Sabe-se também que a contribuição sobre a folha está 100% comprometida com pagamentos de benefícios e que o Tesouro já em 95 terá que repassar R$ 2,5 bilhões inclusive para o custeio da máquina.
Quem pagaria a conta adicional?
O Tesouro, desequilibrando os contas públicas e trazendo de volta a inflação?
Ao contrário do que muita gente diz, até raivosamente, o aumento do mínimo para R$ 100 geraria apenas 650 milhões de reais para a Previdência, 10% das necessidades. Há os simplórios que proclamam que a Previdência deveria cobrar uma dívida histórica e hipotética com o Tesouro.
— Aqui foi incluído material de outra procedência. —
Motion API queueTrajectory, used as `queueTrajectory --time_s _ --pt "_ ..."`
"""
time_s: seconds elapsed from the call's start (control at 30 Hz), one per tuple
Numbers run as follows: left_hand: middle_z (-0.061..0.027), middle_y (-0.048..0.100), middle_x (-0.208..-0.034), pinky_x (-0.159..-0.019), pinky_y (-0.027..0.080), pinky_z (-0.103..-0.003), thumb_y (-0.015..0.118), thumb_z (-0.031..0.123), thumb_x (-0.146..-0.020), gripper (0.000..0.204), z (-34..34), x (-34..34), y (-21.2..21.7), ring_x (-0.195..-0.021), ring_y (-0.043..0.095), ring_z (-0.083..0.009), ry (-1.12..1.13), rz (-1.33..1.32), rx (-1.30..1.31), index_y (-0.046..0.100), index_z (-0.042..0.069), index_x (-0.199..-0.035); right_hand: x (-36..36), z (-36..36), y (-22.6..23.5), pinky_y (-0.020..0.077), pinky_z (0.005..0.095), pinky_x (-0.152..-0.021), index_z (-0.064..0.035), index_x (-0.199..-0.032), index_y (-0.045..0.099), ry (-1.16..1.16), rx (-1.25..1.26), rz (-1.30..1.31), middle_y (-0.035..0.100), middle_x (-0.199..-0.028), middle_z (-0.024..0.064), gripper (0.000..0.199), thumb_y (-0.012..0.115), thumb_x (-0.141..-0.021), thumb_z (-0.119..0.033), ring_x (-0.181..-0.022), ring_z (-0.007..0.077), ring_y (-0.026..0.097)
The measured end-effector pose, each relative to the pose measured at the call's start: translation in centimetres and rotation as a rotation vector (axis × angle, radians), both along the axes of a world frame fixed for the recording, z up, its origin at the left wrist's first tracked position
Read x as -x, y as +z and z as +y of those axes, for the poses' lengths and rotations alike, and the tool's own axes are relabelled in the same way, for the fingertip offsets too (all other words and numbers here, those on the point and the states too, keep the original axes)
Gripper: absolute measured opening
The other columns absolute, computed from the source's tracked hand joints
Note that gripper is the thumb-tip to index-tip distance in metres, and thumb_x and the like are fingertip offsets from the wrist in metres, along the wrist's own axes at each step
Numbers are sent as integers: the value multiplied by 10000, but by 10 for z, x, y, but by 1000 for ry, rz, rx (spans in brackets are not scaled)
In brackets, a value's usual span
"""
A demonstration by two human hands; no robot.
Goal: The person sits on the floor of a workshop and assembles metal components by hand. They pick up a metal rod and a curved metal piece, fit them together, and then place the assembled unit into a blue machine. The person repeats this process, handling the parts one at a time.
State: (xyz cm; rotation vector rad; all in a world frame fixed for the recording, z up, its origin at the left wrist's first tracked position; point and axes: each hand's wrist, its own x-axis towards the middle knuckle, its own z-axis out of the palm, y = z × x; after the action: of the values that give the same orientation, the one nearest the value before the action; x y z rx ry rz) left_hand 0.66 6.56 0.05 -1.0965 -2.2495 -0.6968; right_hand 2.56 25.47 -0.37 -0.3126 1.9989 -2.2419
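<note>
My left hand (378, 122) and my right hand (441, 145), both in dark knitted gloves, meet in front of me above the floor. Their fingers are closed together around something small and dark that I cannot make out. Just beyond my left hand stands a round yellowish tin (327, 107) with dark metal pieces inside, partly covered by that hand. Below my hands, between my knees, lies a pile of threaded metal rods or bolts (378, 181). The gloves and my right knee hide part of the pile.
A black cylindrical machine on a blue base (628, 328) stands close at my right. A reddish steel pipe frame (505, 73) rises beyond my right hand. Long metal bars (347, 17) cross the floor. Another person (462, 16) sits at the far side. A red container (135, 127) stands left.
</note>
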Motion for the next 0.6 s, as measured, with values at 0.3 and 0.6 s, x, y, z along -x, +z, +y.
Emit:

Outros dizem que a Previdência deveria vender seus imóveis. Parte da imobiliária foi vendida e a receita foi pífia. Outros ainda clamam por combate mais efetivo à sonegação, com justa razão. Desconhecem, entretanto, que foram emitidas, em 94, 76 mil notificações de débitos no valor de R$ 3 bilhões e que foram parar na justiça federal 47 mil ações no valor de R$ 3,3 bilhões.
Em outros tempos, o imposto inflacionário contribuía para financiar a Previdência. Sem a inflação, não há quem a financie. A expansão de seu déficit gerará inflação, mas o ciclo inflacionário está banido. A volta da inflação seria um desastre.
Essa é uma hipótese que não está no ideário do governo do presidente Fernando Henrique Cardoso que, com coragem e serenidade, anunciou o veto ao projeto que aumentaria o mínimo para R$ 100. Optou por defender um país cada vez mais distanciado da inflação.
Mas não se satisfez com isso. Está acelerando a apresentação dos projetos de reformas, os quais permitirão corrigir essas iniquidades, de forma gradativa, segura, permanente, evitando que a Previdência continue a constituir obstáculo ao aumento do salário mínimo.